- **Task objective**: Your output should be the lines from the one containing "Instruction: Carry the" through the last line below, both ends included, exactly as written and free of pictures.

[Stored data]
========================================================================

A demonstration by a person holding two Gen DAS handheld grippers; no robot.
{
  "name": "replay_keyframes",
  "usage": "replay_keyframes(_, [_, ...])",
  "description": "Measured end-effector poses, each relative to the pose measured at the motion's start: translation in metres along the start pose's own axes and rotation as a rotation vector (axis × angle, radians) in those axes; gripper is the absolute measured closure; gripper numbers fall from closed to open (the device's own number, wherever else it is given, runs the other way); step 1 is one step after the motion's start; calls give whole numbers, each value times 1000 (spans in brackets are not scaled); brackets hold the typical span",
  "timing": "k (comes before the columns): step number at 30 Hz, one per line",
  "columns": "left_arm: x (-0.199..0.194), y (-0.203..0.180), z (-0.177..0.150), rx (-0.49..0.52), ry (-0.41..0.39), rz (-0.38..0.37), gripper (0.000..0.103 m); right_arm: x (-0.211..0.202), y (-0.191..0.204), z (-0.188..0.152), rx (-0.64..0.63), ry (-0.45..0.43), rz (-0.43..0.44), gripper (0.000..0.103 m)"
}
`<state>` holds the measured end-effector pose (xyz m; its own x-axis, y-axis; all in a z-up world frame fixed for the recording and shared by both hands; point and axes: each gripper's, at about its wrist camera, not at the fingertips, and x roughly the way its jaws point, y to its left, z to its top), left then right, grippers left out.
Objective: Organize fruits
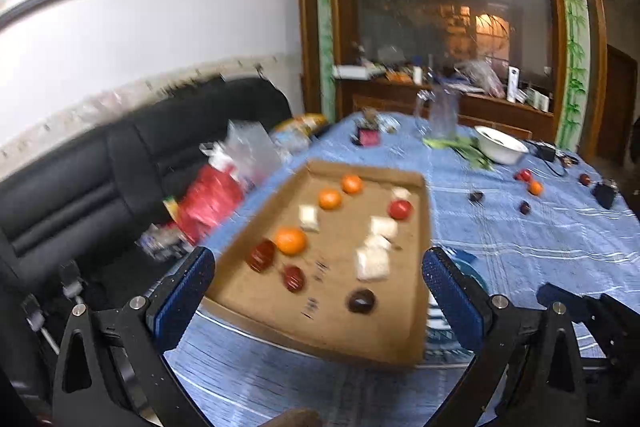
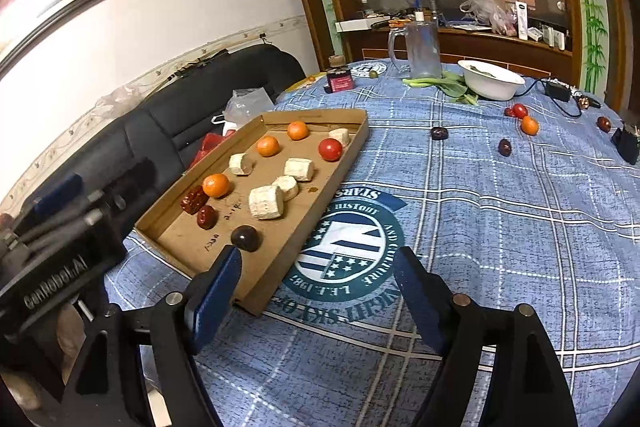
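While both pairs of tongs hang spread and empty above the desk, the sorting looks only partly done. The left tongs [image 1: 318,287] hover over the near end of the shallow brown cardboard tray [image 2: 256,301]; the right tongs [image 2: 316,287] sit just beside that tray, over the round teal emblem on the blue plaid tablecloth [image 2: 500,227].

Inside the tray lie three small orange citrus fruits [image 2: 216,185], a red tomato [image 2: 330,149], two wrinkled red dates [image 2: 193,199], a dark round plum-like fruit [image 2: 245,237] and several pale cylindrical blocks [image 2: 266,202].

Well apart, near the far right of the desk, more fruit waits loose: a lone orange citrus [image 2: 529,125], small red tomatoes [image 2: 519,110] and dark dates [image 2: 505,147].

I judge the risks to be these: round fruit may roll off the cloth if nudged, and the light tray, overhanging the desk's left edge, could tip if pressed there.
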<state>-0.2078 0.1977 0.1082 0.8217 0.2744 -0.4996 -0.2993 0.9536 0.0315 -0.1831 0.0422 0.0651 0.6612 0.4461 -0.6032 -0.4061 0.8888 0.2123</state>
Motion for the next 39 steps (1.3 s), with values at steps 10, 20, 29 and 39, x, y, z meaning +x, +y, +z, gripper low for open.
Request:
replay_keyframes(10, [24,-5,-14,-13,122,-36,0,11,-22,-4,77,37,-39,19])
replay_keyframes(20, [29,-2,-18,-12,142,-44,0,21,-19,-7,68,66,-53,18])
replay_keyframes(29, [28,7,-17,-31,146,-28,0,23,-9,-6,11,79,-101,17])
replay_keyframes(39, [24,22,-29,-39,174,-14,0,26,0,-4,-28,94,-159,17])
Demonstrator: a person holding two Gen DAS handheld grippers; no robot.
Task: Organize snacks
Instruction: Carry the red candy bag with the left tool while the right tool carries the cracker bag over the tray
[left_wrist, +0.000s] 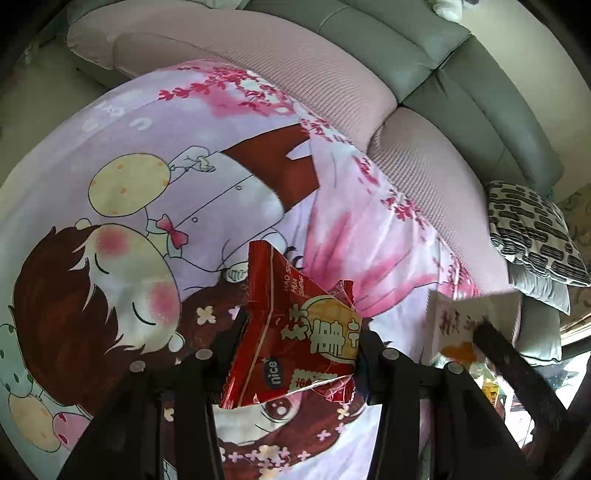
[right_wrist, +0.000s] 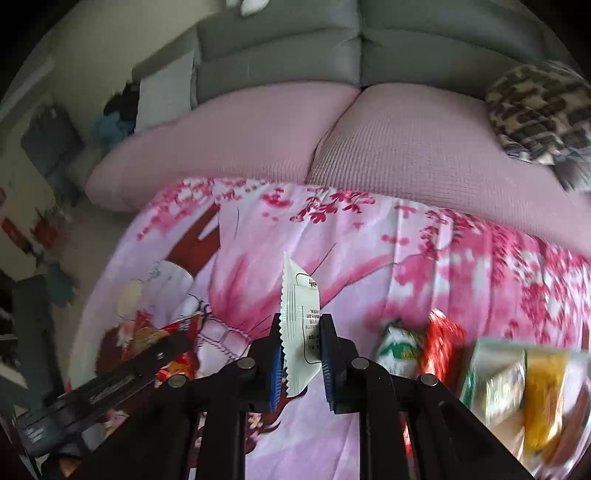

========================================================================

- **Result**:
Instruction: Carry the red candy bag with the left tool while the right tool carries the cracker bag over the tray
[left_wrist, +0.000s] 
[right_wrist, +0.000s] 

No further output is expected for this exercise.